The Fall 2022 edition of the Monitor titled “A New Opportunity to Reform” presents recent economic developments and examines Iraq’s economic outlook and possible risks. The report finds that after growing by 2.8%in 2021, GDP growth accelerated to 10.5% in the first half of 2022. Record oil exports in conjunction with high oil prices have brought in record oil revenues for the Iraqi government and pushed international reserves to their highest levels in more than two decades.  

In the absence of a ratified budget for 2022, investment projects and implementation of economic reforms were impacted by the delays in government formation. Rising food prices have exacerbated pre-existing poverty trends and increased food security risks. Any further erosion of purchasing power due to inflation, and continued electricity and water shortages could compound risks of social unrest.  
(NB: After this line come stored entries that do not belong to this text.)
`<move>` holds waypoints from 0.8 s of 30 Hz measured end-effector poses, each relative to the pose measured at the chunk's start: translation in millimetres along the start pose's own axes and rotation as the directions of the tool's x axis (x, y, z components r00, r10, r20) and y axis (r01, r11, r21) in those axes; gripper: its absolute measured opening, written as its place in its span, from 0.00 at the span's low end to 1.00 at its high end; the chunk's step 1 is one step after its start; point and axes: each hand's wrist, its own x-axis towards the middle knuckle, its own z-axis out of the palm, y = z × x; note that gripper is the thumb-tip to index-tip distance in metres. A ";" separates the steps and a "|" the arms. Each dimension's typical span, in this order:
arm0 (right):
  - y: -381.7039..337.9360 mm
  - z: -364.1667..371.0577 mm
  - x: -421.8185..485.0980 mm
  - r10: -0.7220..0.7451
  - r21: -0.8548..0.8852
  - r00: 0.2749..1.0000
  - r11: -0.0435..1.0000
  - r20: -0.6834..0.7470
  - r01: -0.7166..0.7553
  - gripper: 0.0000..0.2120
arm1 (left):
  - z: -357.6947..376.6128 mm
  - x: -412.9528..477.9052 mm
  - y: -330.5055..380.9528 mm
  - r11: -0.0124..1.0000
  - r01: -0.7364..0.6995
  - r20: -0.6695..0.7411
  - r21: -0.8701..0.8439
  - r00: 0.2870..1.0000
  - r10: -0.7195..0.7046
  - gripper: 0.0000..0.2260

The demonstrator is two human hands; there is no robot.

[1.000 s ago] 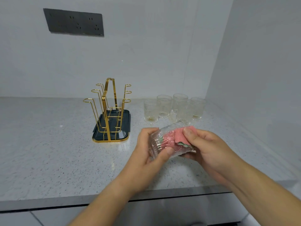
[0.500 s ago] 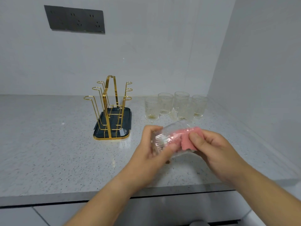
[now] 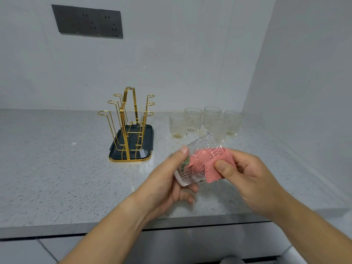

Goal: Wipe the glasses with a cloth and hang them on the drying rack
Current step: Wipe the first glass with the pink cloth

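Glass (image 3: 187, 176) tilted diagonally: base lower-left, mouth upper-right.

A rack (image 3: 129, 121) stands on a tray (image 3: 144, 153) on the counter (image 3: 57, 168), left of centre and nearer the back wall than the front edge. To its right, close to the corner where the back and side walls meet, glasses (image 3: 193, 121) stand upright in a tight cluster. In front of the cluster, above the counter, a tilted glass (image 3: 187, 175) lies between two hands. The left hand (image 3: 167, 180) grips its lower end from the left. The right hand (image 3: 247, 178), on the right, pinches a cloth (image 3: 211, 170) that lies partly inside the glass and partly outside it. A socket panel (image 3: 87, 21) sits on the back wall, above and left of the rack.
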 end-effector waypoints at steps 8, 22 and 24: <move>-7.3 -1.7 6.0 0.026 0.096 0.998 0.995 -0.053 -0.021 0.13 | -4.5 -8.1 -7.5 0.709 -0.422 0.087 0.565 0.885 0.457 0.31; -0.4 1.5 3.8 0.046 0.090 0.997 0.995 -0.062 -0.040 0.14 | 1.3 -1.9 -3.6 0.826 -0.291 -0.070 0.483 0.927 0.368 0.19; -0.4 1.6 5.2 0.055 0.121 0.996 0.992 -0.073 -0.046 0.14 | -1.0 -3.2 -6.9 0.582 -0.416 0.029 0.699 0.829 0.558 0.22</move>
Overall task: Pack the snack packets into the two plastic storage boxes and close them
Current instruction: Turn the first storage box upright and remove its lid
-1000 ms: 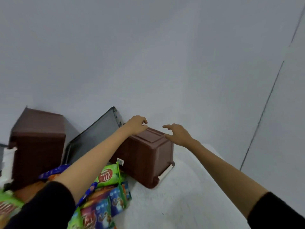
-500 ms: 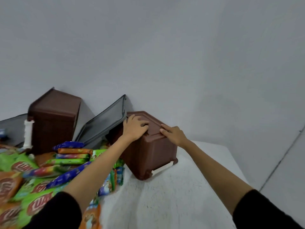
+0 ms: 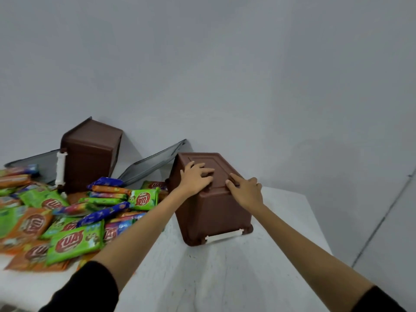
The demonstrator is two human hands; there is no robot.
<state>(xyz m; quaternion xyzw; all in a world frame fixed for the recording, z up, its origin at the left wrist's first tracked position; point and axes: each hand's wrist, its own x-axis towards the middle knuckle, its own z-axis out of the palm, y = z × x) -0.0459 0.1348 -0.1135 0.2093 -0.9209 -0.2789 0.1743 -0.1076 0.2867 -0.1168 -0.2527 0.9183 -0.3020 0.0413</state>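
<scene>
A grey wall (image 3: 225, 64) fills the upper frame and a white table (image 3: 288, 221) the lower part. At the left of the frame a loose heap of packets (image 3: 74, 242) is spread over the table, and none is seen packed yet. Two brown boxes are stood upside down. The far box (image 3: 90, 158) is at the upper left against the wall, and the near box (image 3: 213, 215) is at centre, just right of the heap. A grey lid (image 3: 153, 163) is leant on the wall between them, and a second lid (image 3: 33, 161) shows at the left edge. The left hand (image 3: 195, 179) is laid on the near box's upturned base with fingers spread, gripping nothing. The right hand (image 3: 246, 192) is pressed on the base's right edge with straight fingers, also closed round nothing.

The near box is judged about to be turned upright. It is best gripped by both side walls and tipped toward the bare table at the right. It should then be set mouth up close to the heap, so that no packet is swept off or trapped under the rim.

A white latch (image 3: 224, 235) is seen at the near box's lower rim. What lies under either box cannot be told. The heap is cut off and blurred at the left edge.
</scene>
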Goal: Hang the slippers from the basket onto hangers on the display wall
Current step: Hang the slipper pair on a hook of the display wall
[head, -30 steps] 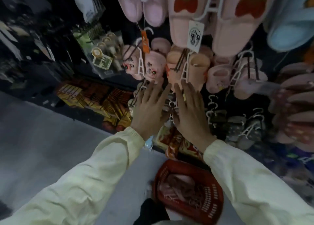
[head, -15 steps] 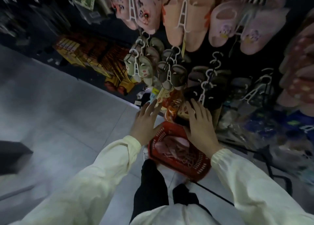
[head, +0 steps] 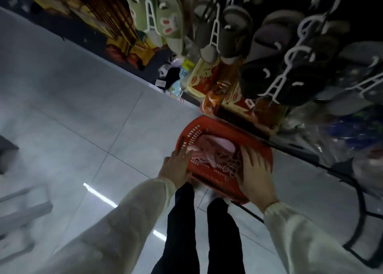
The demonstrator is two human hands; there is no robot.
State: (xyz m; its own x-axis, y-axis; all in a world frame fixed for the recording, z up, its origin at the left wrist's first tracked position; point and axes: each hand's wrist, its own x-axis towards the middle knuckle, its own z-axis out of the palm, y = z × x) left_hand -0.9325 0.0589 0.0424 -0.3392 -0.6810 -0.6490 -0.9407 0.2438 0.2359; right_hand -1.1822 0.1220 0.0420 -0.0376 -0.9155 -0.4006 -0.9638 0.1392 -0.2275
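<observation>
A red plastic basket stands on the floor in front of my feet, with pink slippers and white hangers inside. My left hand reaches over the basket's left rim with its fingers straight, holding nothing. Over the basket's right part my right hand is spread flat, fingers extended, just beside the pink slippers. On the display wall above hang green bunny slippers, grey slippers and dark slippers on white hangers.
Packaged goods in yellow and red wrappers lie at the foot of the wall behind the basket. Light grey floor tiles spread to the left. My black-trousered legs stand just below the basket. A dark cable loops on the floor at right.
My view has tilted down from the wall to the floor. Both hands have dropped from the hanging slippers to the red basket, staying open.
</observation>
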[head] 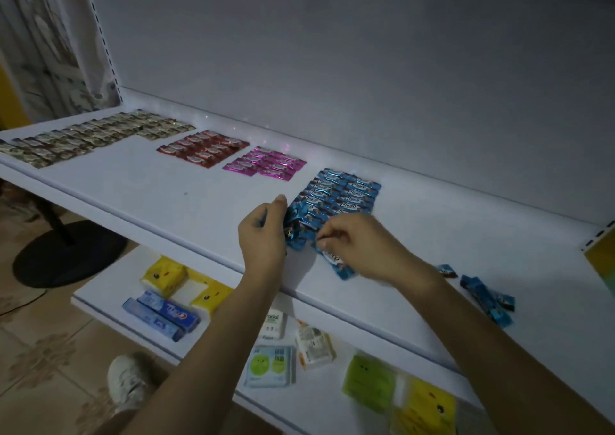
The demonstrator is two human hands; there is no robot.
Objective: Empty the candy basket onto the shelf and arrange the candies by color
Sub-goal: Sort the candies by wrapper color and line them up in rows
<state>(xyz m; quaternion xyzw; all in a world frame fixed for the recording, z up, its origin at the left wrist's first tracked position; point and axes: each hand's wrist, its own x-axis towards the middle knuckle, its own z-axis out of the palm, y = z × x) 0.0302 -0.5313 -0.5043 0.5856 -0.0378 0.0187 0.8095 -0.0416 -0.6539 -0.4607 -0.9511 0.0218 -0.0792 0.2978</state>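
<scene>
**Hands add blue candies to colour rows on shop shelf**

At centre frame, the right hand (352, 244) pinches a single blue candy (336, 263) by its upper end against the white shelf (149, 188), apparently squaring it up to start the next row. The left hand (266, 231), just to its left, is curled round a bunch of blue candies (294, 231). It seems to hold them close as a ready supply, so each piece has only a short way to go.

Directly above both hands lies the blue block (346, 194), its wrappers laid side by side in two columns, logos upward. Running toward the upper left of the frame are a pink block (266, 164), a red block (203, 148) and a long gold block (90, 138), with gaps between them that keep the colours distinct.

A few loose blue candies (489, 296) wait at lower right, near the shelf's front edge, not yet placed. The candy basket is not in view. On the lower shelf (109, 284), toward the bottom of the frame, sit yellow tissue packs (164, 274) and blue toothpaste boxes (163, 314). With so few strays left, the sorting looks nearly finished.
</scene>
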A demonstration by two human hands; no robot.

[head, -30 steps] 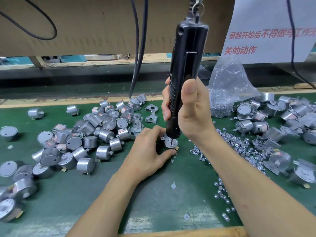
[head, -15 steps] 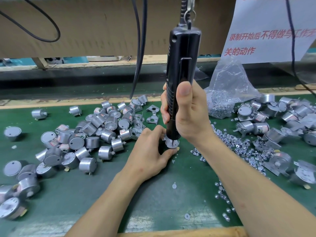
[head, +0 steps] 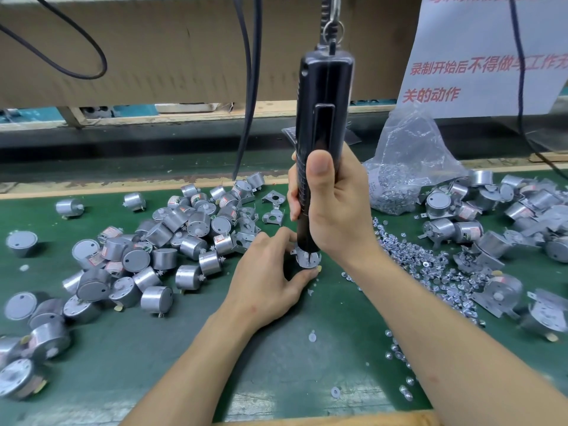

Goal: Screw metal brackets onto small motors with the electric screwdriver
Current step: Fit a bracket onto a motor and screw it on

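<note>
Your left hand [head: 270, 278] curls round the motor [head: 308, 259] and covers most of it; only its top plate shows. The tip of the screwdriver [head: 322, 118] is too small to tell whether a screw sits under it, and your right hand [head: 335, 210], gripping the tool, hides its lower barrel. The top edge cuts off the hanger [head: 324, 16] and the cables [head: 249, 87]. The sign [head: 479, 56] at upper right runs off two edges. The loose motors [head: 18, 381] at lower left are blurred and cropped.

Right hand [head: 335, 210] grips screwdriver [head: 322, 112] upright — left hand [head: 267, 278] pinches motor [head: 308, 260].
</note>
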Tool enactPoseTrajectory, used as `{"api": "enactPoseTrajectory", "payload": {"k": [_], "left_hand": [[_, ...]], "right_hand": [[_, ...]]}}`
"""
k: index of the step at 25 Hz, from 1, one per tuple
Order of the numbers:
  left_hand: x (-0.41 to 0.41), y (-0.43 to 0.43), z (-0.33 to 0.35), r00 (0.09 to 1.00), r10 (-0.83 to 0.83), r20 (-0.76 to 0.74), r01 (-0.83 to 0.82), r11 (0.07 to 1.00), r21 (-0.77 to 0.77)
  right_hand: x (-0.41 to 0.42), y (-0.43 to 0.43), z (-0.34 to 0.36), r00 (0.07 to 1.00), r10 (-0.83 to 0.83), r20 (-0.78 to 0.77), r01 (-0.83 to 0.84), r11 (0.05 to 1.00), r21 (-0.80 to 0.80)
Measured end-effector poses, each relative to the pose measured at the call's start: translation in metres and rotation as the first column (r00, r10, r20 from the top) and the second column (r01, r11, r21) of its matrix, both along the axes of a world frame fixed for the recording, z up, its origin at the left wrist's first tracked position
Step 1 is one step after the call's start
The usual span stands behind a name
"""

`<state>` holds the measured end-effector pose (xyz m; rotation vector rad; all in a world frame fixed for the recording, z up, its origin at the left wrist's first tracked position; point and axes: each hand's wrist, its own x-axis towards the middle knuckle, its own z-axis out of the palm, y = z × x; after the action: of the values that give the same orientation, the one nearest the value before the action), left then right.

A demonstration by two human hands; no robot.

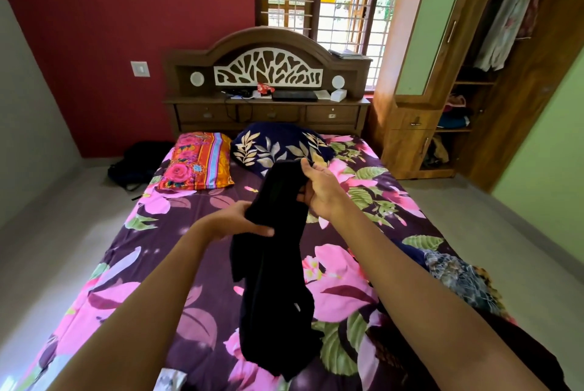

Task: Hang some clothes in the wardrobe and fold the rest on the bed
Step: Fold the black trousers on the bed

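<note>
A black garment (278,267) hangs above the bed (177,248), held up by both hands. My left hand (235,221) grips its left side around the middle, thumb on top. My right hand (319,190) holds its upper end, fingers wrapped behind the cloth. The garment's lower part droops to the floral purple sheet near the front. A heap of other clothes (458,277), dark and patterned, lies on the bed's right edge under my right forearm. The wooden wardrobe (518,80) stands open at the right, with light clothes (505,17) hanging inside.
Two pillows lie at the head of the bed: an orange floral one (197,166) and a navy leaf-print one (281,147). The wooden headboard (268,74) has a shelf with small items. A dark bag (136,163) sits on the floor at the left.
</note>
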<state>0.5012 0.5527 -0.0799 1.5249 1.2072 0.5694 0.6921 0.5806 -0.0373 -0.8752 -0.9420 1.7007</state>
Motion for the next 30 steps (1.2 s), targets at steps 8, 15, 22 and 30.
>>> {"api": "enactPoseTrajectory", "payload": {"k": [8,15,22,30], "left_hand": [[0.014,0.005,-0.004,0.930,0.326,0.172,-0.315,0.945,-0.086],[0.041,0.019,0.051,0.785,0.578,0.221,-0.559,0.816,-0.149],[0.064,0.023,0.074,0.586,0.610,0.533,-0.460,0.792,-0.401],[0.057,0.009,0.066,0.820,0.453,0.350,-0.436,0.890,-0.131]], "right_hand": [[0.061,0.016,0.006,0.919,-0.308,-0.246,0.284,0.950,-0.130],[0.074,0.003,-0.015,0.720,0.080,0.690,0.018,0.991,-0.134],[0.023,-0.029,-0.011,0.720,0.050,0.692,-0.393,0.851,0.347],[0.013,-0.001,0.022,0.983,-0.170,0.073,0.179,0.971,-0.157]]}}
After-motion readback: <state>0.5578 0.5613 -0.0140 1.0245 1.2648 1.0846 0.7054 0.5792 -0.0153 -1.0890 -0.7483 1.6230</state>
Looking ahead, the report finds that Iraq’s economic outlook will be supported by persistent high oil prices, but growth is expected to gradually ease over the medium-term as oil production will be constrained by more sluggish global demand. Furthermore, Iraq’s dependence on oil increases its exposure to the global transition towards a decarbonized world that would gradually diminish oil’s prominent role in fueling the global economy. 

Iraq’s socio-economic vulnerabilities are further amplified by intensifying climate change shocks including temperature rises, increasing water scarcity and more frequent extreme events,” said Jean-Christophe Carret, World Bank Mashreq Country Director. “With record oil revenues, Iraq’s new Government has a unique opportunity to pursue economic diversification and address longstanding structural and climate-related challenges and put the economy on a more resilient and sustainable path.” 

The Special Focus section of the Monitor sheds light on how climate change is amplifying Iraq’s existing economic vulnerabilities. Iraq’s intertwined development and climate realities call for urgent action. This requires broad adaptation efforts, with a focus on the water-agriculture-poverty nexus. Mitigation measures should help bridge the supply-demand gaps while decarbonizing Iraq’s energy value chain. The report makes it clear that fiscal and structural reforms remain critical to contain the substantial macro-fiscal implications of the transition to a resilient and low-carbon economy.